What's the proper/rigorous way to define this? references appreciated.
Also want to state that I can continuously deform the curve $C$ so that it lies inside $L$ in a rigorous way i.e. shift the curve to the left a bit.
Also want that any (piecewise) smooth curve $\phi :[0,1] -> Q $ such that the image of the open interval $\phi((0,1)) $ is disjoint from $ C$, $\phi(1-t) $ reaches $C$ from the left and $\phi(t)$ reaches $C$ from the right, that is,
for some $0<\beta_1 < \beta_2 <1 $, the image of the open interval $(0, \beta_1)$, $\phi((0, \beta_1)) $ lies in $L$ and the image of the open interval $( \beta_2, 1)$, $\phi(( \beta_2, 1)) $ lies in $R$,
$\phi$ cannot be contained in a region of $Q$ homeomorphic to an open disk.
You have no chance to do this with arbitrary continuous maps, since they can be wild. The best setting are smooth embeddings (of an interval into a manifold). For those you can define tubular neighbourhoods. Smooth immersions are locally embeddings, so for those you can define your neighbourhood at least locally and glue them together with a partition of unity. Tubular neighbourhoods are exactly the geometric image that you have in your head. Plus, a tubular neighbourhood comes with a diffeomorphism from the tubular neighbourhood to a neighbourhood of the zero-section in the normal bundle, i.e. you have a nice way to describe points in the neighbourhood.

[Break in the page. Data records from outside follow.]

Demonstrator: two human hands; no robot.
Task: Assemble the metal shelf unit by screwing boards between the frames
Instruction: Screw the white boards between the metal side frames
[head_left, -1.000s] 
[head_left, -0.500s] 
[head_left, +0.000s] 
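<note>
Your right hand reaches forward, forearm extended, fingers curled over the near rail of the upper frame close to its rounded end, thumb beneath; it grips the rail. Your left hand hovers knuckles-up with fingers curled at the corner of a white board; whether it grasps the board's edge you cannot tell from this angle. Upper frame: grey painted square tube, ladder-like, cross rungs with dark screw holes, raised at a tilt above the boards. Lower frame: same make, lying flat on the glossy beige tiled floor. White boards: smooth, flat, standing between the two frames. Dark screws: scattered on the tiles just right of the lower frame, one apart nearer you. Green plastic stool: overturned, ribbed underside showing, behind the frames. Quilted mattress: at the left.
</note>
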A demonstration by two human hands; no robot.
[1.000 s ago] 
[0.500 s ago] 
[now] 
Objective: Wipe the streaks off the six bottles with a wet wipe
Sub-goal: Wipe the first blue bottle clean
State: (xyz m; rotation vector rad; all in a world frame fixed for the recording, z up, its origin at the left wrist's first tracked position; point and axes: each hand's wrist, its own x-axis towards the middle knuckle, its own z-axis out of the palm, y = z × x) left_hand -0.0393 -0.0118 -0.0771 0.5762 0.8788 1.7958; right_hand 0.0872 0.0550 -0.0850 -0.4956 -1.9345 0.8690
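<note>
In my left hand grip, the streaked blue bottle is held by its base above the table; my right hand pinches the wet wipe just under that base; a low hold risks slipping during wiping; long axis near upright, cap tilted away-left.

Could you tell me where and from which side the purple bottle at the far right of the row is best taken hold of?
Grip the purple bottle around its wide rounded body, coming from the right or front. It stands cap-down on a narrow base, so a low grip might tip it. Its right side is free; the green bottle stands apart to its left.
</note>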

See ncatlab.org/nlab/show/tubular+neighborhood+theorem for the precise statement. It is more intuitive when you work with Riemannian manifolds. You can then define the normal bundle of S⊂M to be the orthogonal complement of TS in TM. Good references are Lee's book on smooth manifolds and Lee's book on Riemannian manifolds. I have heard somewhere that tubular neighbourhoods are essentially unique, but I do not know a good reference for this fact.